Martijn Wieling
2012-Apr-23 17:26 UTC
[R] Problem extracting enough coefs from gam (mgcv package)
Dear useRs, I have used using the excellent mgcv package (version 1.7-12) to create a generalized additive model (gam) including random effects - represented with s(...,bs="re") - on the basis of dialect data. My model contains two random-effect factors (Word and Key - the latter representing a speaker) and I have added both random intercepts and various random slopes for these random-effect factors. There is no missing data in my dataset. When I try to extract the by-word random intercepts from my model, using coef(model), I find 357 values, equal to the number of words in my dataset.

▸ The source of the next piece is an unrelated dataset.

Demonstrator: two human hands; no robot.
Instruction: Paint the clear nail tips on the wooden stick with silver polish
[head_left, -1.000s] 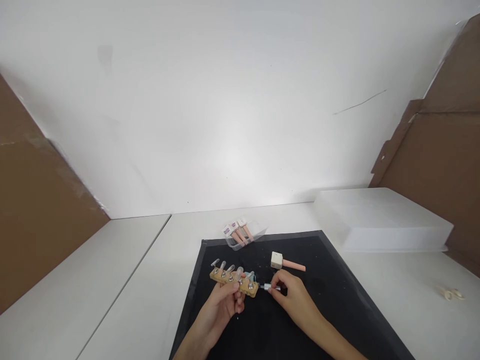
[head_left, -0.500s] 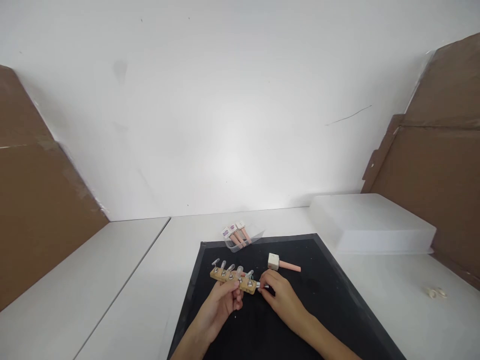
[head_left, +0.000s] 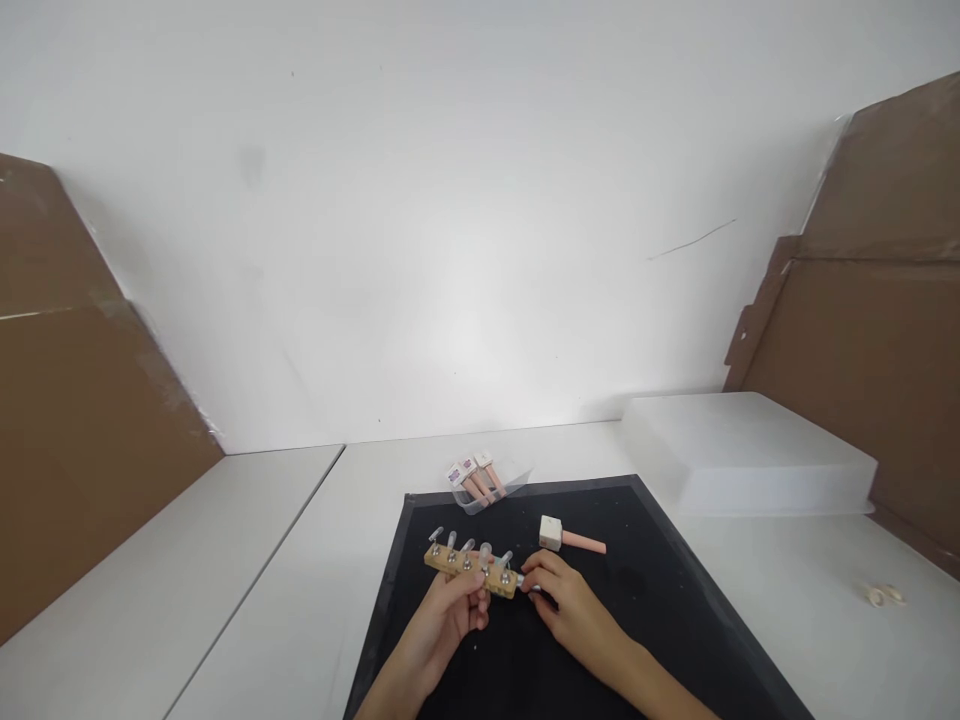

Using coef(model) I get uninformative names: s(Word,1) until s(Word,357), but I'm assuming (I might be wrong though?) that I can link the labels of the words to these values by obtaining the 357 labels from the original dataset: unique(dat[,c("Word")]) Unfortunately, I cannot use this procedure to label the by-word random slopes, because I find a varying number of values for these (ranging from 346 to 356) which is always less than 357. (The number of by-speaker random slopes does equal the number of speakers, though.) Does anybody i) have an idea why I obtain fewer by-word random slopes than words, and/or ii) how I can link the random slopes which are present to the correct labels of the words? (I did not include the model as it is >300 MB in size, but let me know if this is necessary.) Any help would be greatly appreciated! With kind regards, Martijn Wieling University of Groningen http://www.martijnwieling.nl
Simon Wood
2012-Apr-24 08:50 UTC
[R] Problem extracting enough coefs from gam (mgcv package)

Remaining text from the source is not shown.